# Selli Got Her MXP!



## Selli-Belle (Jan 28, 2009)

At four days passed her 10th B-day, Selli got her 10th Q in Standard to get her MXP! There was a very difficult opening sequence that I had planned a couple of front crosses, but I was in the wrong place so I had to run around the outside of all the jumps, but we were clean and made time!
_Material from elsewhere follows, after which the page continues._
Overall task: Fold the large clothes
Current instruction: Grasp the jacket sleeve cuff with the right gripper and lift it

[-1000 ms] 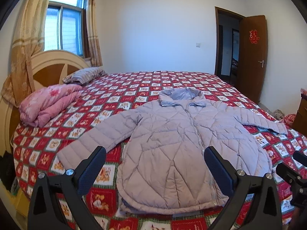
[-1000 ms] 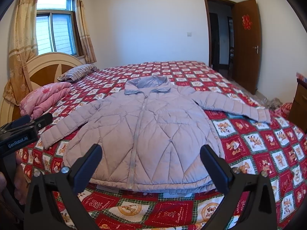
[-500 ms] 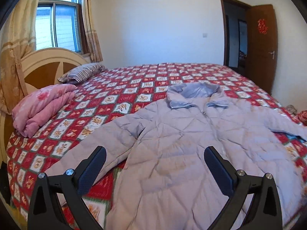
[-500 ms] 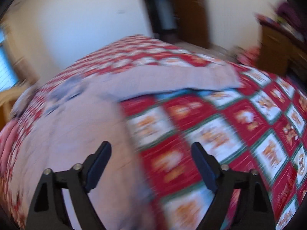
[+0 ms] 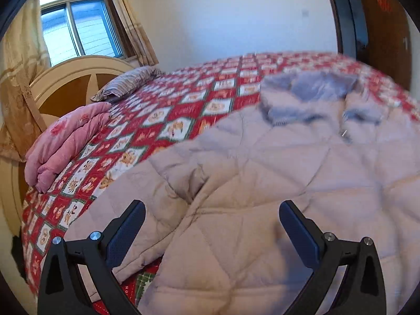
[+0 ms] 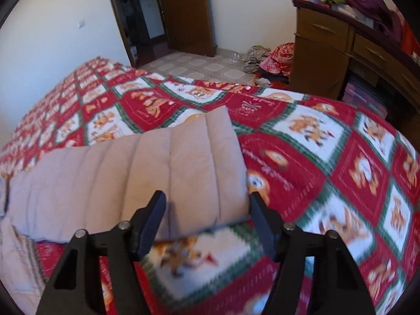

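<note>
A pale lilac quilted jacket (image 5: 262, 183) lies spread flat, front up, on the red patterned bedspread (image 5: 183, 110), its collar (image 5: 309, 92) at the far side. My left gripper (image 5: 211, 210) is open just above the jacket where one sleeve meets the body, with nothing between its fingers. In the right wrist view the other sleeve (image 6: 157, 162) stretches across the bedspread (image 6: 328, 157). My right gripper (image 6: 207, 199) points steeply down over the cuff end; its jaws are closing with the cuff between them, and the pads do not visibly press on it.
A folded pink quilt (image 5: 65, 141) and a striped pillow (image 5: 128, 84) lie by the rounded headboard (image 5: 68, 86). Beyond the bed's edge stand a wooden dresser (image 6: 328, 52), a heap of clothes (image 6: 270, 57) on the tiled floor, and a brown door (image 6: 183, 13).
Both grippers have moved in and down from the foot of the bed. The left now hovers over the jacket's shoulder; the right swung right to the sleeve cuff and its jaws have narrowed.
</note>
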`<state>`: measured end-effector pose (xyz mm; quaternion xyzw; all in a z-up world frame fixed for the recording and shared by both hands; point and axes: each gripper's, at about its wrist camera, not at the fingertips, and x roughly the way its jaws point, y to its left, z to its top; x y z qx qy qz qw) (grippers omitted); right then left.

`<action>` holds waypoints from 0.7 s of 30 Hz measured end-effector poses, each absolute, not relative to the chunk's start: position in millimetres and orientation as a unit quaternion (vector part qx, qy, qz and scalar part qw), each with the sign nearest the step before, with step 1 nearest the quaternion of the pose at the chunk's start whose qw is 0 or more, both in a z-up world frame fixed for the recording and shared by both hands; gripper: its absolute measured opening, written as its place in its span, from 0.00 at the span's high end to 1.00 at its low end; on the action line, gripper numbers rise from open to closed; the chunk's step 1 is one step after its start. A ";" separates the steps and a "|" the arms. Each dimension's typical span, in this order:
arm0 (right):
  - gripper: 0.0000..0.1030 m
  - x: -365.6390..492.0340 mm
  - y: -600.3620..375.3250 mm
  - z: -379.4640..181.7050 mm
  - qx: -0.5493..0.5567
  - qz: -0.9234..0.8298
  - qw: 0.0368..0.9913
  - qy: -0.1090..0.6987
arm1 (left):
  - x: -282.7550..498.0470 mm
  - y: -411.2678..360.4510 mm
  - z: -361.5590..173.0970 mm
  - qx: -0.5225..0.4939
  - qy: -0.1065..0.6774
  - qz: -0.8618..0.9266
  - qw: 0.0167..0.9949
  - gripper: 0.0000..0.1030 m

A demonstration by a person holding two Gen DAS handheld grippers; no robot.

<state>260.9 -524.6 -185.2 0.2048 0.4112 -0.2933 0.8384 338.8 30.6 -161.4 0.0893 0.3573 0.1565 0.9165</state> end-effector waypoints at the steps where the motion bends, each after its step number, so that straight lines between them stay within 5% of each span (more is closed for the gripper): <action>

We need 3 more Jumper Qs for her MXJP then we will retire to CPE!


----------



## kellyguy (Mar 5, 2014)

Congratulations and belated happy birthday to Selli.


----------



## hotel4dogs (Sep 29, 2008)

That's wonderful! Congratulations!


----------



## 2golddogs (Oct 19, 2009)

Wayntomgo Selli! Congratulations!


----------



## AmberSunrise (Apr 1, 2009)

Congratulations


----------



## Ljilly28 (Jan 22, 2008)

Great job by team Selli. At ten years old, it is sweetness to be out doing things together!


----------



## CAROLINA MOM (May 12, 2009)

Congratulations to you and Selli!

Happy belated birthday to her.


----------



## nolefan (Nov 6, 2009)

Wow!!! that is terrific  Congratulations on the payoff for all your hard work - please post photos


----------



## sammydog (Aug 23, 2008)

YAY!!! Congrats on the new title and enjoy every minute you get to run with her  Happy birthday!


----------



## Titan1 (Jan 19, 2010)

That is great news.. enjoy the rest of the runs for sure...


----------